第5話 『過去の城壁』
俺は、ただのクイチだった。
埼玉の郊外にある小さなアパートで暮らす二十四歳の青年。
社会が「引きこもり」と呼ぶ存在。
友達もいなければ、仕事もなかった。両親は高校を卒業する間際に交通事故で他界し、俺にはささやかな遺産と、現実世界では埋められない虚無感だけが残された。
だから、俺は閉じこもった。
唯一の救いは物語だった。異世界、そして何より、魔法少女。
鮮やかな色彩、変身、そして正義。その世界だけが、俺が沈み込むのを繋ぎ止めてくれていた。
部屋はフィギュアやポスターで埋め尽くされ、パソコンの電源が切れることはなかった。
あの冬の夜、寒さは骨まで染みたが、俺には使命があった。
大好きだったアニメ『スパークル・デスティニー!』の、極めて限定的な成人向け同人誌が発売されたのだ。
メインヒロインのひなみちゃんは、俺の生きる理由だった。
断っておくが、単なる変態だったわけではない。
俺はひなみちゃんに恋をしていた。
輝くピンクの髪、女の子らしい純真さ、そして悲劇的な戦いに立ち向かう姿を愛していた。
エピソードごとに彼女は挫折し、内面的にも外的にも問題を抱え、落ち込むことがあった。
それは魔法少女の理想像からはかけ離れていたが、正直に言って、心から彼女のそんな姿を見るのが辛かった。
けれど、放送の最後には必ず逆境を乗り越え、日常で同じような悩みを抱える人々を救うのだ。
俺と同じ境遇のサブキャラクターに、彼女が叫んだ言葉を覚えている。「自分の命を大切にして、自分を愛してあげて!」
それは俺自身が全くできていないことだったが、魂に響くメッセージだった。
それ以来、俺は架空のキャラクターに……かなりの熱量で恋をした。後悔はしていない。
あの特別な一冊は、どうしても現物で手に入れなければならないコレクションだった。
俺は一番厚手のパーカーを着込み、数ヶ月の引きこもり生活を経て外へ出た。
コンビニは数ブロック先にあった。
その時間に歩いている数少ない人々の視線を避け、足早に歩いた。
頭にあるのはひなみちゃんのことだけだ。
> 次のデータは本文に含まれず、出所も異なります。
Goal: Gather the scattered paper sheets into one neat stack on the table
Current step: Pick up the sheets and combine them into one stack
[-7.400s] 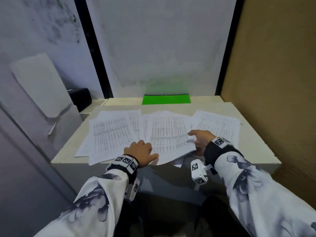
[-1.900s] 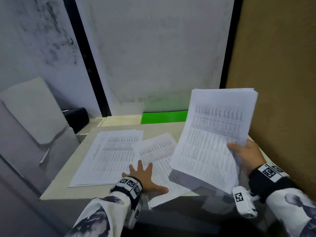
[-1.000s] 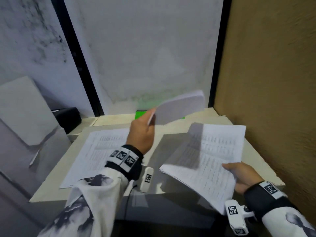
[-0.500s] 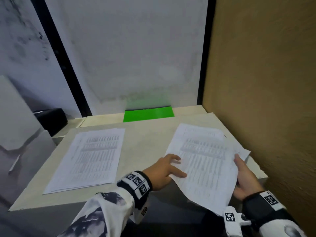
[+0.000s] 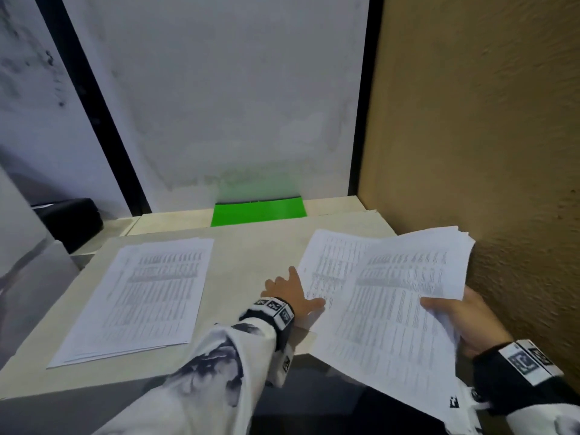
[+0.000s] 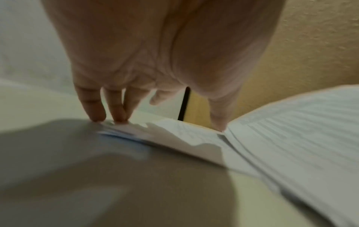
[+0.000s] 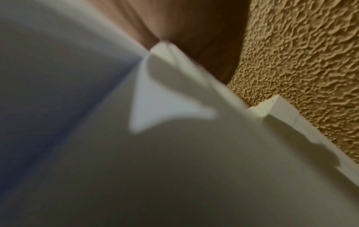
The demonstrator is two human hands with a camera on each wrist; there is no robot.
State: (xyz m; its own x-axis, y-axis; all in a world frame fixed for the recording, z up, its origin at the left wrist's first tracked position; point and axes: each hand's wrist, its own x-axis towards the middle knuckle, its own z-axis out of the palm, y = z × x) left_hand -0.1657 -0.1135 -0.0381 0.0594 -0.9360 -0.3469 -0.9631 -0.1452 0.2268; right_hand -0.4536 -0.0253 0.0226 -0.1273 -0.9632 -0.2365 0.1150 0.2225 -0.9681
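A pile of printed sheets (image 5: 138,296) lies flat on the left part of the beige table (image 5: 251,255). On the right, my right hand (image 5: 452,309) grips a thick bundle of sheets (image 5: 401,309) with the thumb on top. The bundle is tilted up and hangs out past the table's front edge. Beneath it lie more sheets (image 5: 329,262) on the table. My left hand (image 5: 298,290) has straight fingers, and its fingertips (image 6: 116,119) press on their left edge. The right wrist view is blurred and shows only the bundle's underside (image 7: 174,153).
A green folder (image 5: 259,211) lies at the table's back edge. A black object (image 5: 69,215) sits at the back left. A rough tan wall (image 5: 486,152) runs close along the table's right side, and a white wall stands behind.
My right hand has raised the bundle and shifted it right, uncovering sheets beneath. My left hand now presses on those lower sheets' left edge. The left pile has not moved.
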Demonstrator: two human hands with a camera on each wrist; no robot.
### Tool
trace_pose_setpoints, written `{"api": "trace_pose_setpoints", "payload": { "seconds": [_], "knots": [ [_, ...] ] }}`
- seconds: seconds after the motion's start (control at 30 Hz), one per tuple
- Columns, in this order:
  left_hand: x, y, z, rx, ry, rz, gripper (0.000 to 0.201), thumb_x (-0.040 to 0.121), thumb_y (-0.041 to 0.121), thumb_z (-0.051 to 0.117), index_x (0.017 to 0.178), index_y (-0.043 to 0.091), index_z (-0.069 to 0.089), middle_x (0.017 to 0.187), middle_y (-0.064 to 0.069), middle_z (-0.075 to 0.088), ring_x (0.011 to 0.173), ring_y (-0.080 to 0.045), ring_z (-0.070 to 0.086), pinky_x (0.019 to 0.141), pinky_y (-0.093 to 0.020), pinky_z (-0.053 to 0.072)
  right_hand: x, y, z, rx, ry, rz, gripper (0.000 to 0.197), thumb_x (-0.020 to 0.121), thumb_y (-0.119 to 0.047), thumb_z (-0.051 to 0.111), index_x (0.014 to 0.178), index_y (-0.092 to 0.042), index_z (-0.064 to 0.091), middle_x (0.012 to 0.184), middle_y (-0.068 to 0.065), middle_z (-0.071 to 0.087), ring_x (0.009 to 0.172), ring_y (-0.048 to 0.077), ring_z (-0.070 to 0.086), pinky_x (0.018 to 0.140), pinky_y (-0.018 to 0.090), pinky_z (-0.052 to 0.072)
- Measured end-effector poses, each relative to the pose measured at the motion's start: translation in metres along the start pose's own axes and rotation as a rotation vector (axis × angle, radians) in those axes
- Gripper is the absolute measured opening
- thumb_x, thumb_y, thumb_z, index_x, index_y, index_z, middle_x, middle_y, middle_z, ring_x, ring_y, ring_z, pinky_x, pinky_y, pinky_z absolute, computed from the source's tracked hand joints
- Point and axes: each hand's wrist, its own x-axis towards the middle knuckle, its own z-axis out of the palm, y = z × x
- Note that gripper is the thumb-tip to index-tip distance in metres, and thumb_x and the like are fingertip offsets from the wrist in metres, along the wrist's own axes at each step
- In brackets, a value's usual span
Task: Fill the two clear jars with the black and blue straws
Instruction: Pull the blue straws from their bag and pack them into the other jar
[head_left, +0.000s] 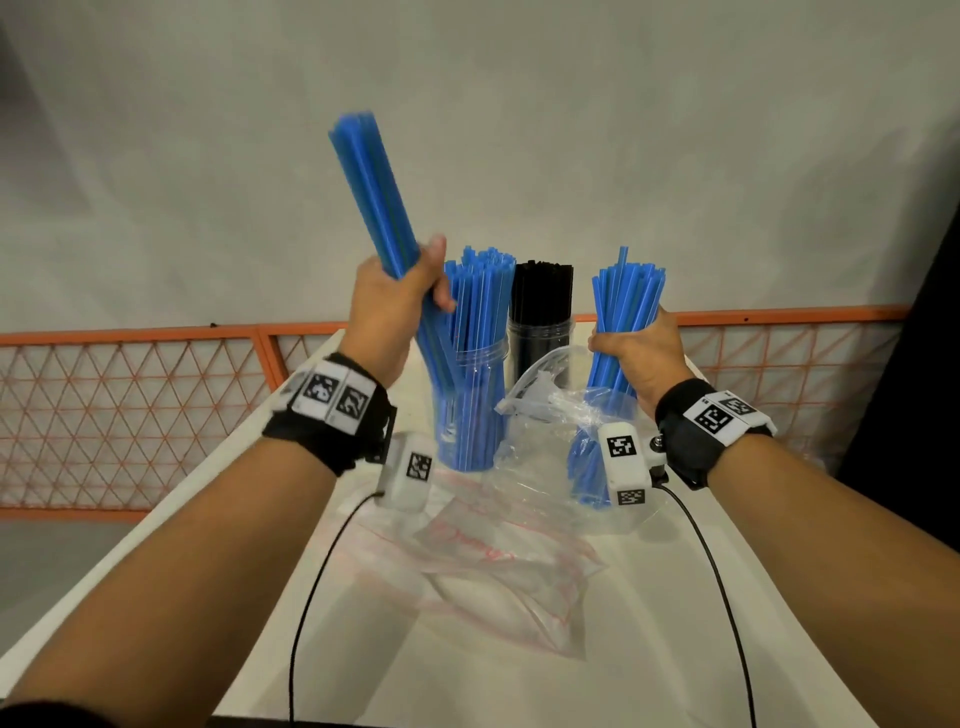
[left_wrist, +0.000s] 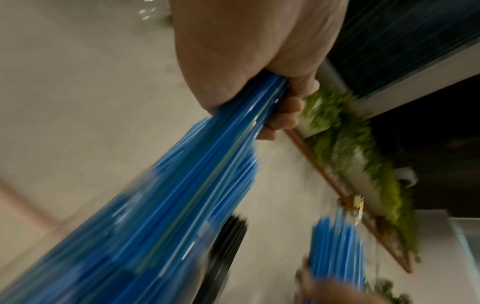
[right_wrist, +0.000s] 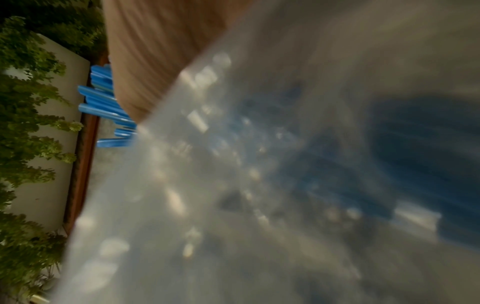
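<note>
My left hand (head_left: 397, 301) grips a bundle of blue straws (head_left: 371, 197) that slants up to the left; its lower ends reach into the near clear jar (head_left: 475, 410), which holds many blue straws. Behind it a second clear jar (head_left: 540, 338) stands packed with black straws (head_left: 543, 291). My right hand (head_left: 641, 353) grips another bundle of blue straws (head_left: 626, 312), upright, with its lower part inside a clear plastic bag (head_left: 550, 431). In the left wrist view my fingers (left_wrist: 288, 111) curl round the blue bundle (left_wrist: 207, 185). The bag (right_wrist: 233, 185) fills the blurred right wrist view, with blue straw tips (right_wrist: 103, 107) at the left.
The white table (head_left: 363, 649) runs away from me, with a flat empty zip bag (head_left: 493, 571) lying in the middle. Two black cables (head_left: 311, 597) trail from the wrist cameras. An orange mesh fence (head_left: 130, 405) and a grey wall stand behind.
</note>
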Motion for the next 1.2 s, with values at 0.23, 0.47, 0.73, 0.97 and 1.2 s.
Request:
{"api": "trace_pose_setpoints", "payload": {
  "seconds": [0.23,0.47,0.73,0.97,1.2],
  "knots": [
    [0.027,0.019,0.019,0.055,0.003,0.112,0.019,0.097,0.026,0.063,0.082,0.017,0.055,0.059,-0.002,0.061,0.064,-0.023,0.062,0.079,-0.04,0.054,0.001,0.0,0.0,-0.001,0.001,0.017,0.035,0.07,-0.003,0.079,0.09,-0.026,0.062,0.076,-0.011,0.068,0.071,0.003,0.069,0.063,0.02,0.054],
    [0.022,-0.019,0.018,0.045,-0.005,0.029,0.02,0.097,0.029,0.062,0.08,0.018,0.057,0.054,0.001,0.053,0.056,-0.019,0.052,0.072,-0.041,0.051,0.001,0.0,0.0,-0.004,-0.007,0.014,0.036,0.07,-0.003,0.079,0.09,-0.027,0.062,0.076,-0.01,0.068,0.07,0.003,0.069,0.06,0.017,0.053],
    [0.028,-0.041,0.026,0.193,0.035,-0.064,0.016,0.093,0.022,0.068,0.088,0.01,0.058,0.06,-0.003,0.06,0.055,-0.013,0.06,0.066,-0.026,0.054,-0.001,-0.002,0.0,-0.007,-0.009,0.014,0.034,0.071,-0.001,0.078,0.088,-0.025,0.06,0.084,-0.001,0.067,0.08,0.014,0.068,0.063,0.022,0.053],
    [0.071,0.001,0.039,0.381,0.204,0.127,0.046,0.077,0.015,0.072,0.113,0.024,0.044,0.077,0.004,0.061,0.056,-0.002,0.056,0.057,-0.019,0.052,-0.003,-0.004,-0.001,0.006,-0.016,0.025,0.032,0.072,-0.001,0.077,0.09,-0.022,0.061,0.085,0.0,0.067,0.08,0.013,0.067,0.063,0.02,0.052],
    [0.099,0.013,0.028,0.736,-0.047,0.104,0.045,0.079,0.006,0.061,0.121,0.021,0.055,0.086,-0.008,0.067,0.074,-0.024,0.064,0.075,-0.038,0.057,-0.004,-0.005,-0.002,0.002,-0.024,0.023,0.031,0.073,-0.002,0.077,0.091,-0.021,0.06,0.085,0.001,0.066,0.079,0.012,0.067,0.059,0.016,0.051]
  ]
}}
あの大きな瞳と、描かれた線がどれほど俺の孤独を癒やしてくれるか。
嘘はつかない……彼女の尻や、あの「小さなプリン」のような……うああああ! この話はやめよう。
とにかく店に着き、雑誌コーナーを探した。
だが、空気は一変した。
黒いジャケットを着た男が叫びながら押し入り、銃を振り回した。
強盗だったが、男は正気ではないようだった。目は血走り、震えていた。
「全員伏せろ! 今すぐだ!」
スナック菓子の棚のそばで、俺は硬直した。
「あ、あ……」
通路の真ん中で、母親とはぐれた小さな女の子が泣き出した。
サイコパスはその泣き声に苛立っていた。強盗は初めてのようだった。
とても惨めな人間だ。
男は銃口を直接女の子に向けた。指が引き金にかかる。
何も考えなかった。生存本能による論理もなかった。
その瞬間、ひなみちゃんの声だけを思い出した。「他人の命を大切にして」
俺は全力で走り出し、途中の雑誌棚をなぎ倒した。
最初の一発が静寂を切り裂いたのと同時に、俺は男に飛びかかった。
脇腹に凄まじい衝撃を感じたが、アドレナリンが動きを止めさせなかった。
前腕で男の顔面を殴りつけた。必死なオタクの力に驚いたのか、男は後ろへ倒れ込んだ。
冷たい床の上でもみ合った。
男が再び発砲した。今度は鉛の熱が腹部に入り込むのを感じた。
「あああああっ!」
痛かった。これまでの人生で感じたことのない痛み。
だが、俺は銃に手をかけ、自分でも驚くような咆哮とともにそれを奪い取った。
男がそれを取り返そうと飛びかかってきたとき、本能のままに指が引き金を引いた。
破裂音が響いた。男の体が横に崩れ落ちるのが見えた。
人々が悲鳴を上げながら出口へと走り出す。
俺は赤く染まった白いタイルの上に、そのまま横たわっていた。
女の子は無事だった。母親に抱きかかえられ、ドアから出ていくのが見えた。
視界が霞み始める。
なぎ倒した棚の方を見た。そこには『スパークル・デスティニー!』の同人誌があった。
ピンクの輝きに包まれたひなみちゃんが、表紙から俺に微笑んでいた。
「正しいことをしたね、クイチくん」
そう言われた気がした。
ゆっくりと出血し、意識が遠のいていく中で、俺は不思議な平穏を感じていた。
人生で初めて、勇気ある行動をしたのだ。誰かを救ったのだ。幸せな死だった。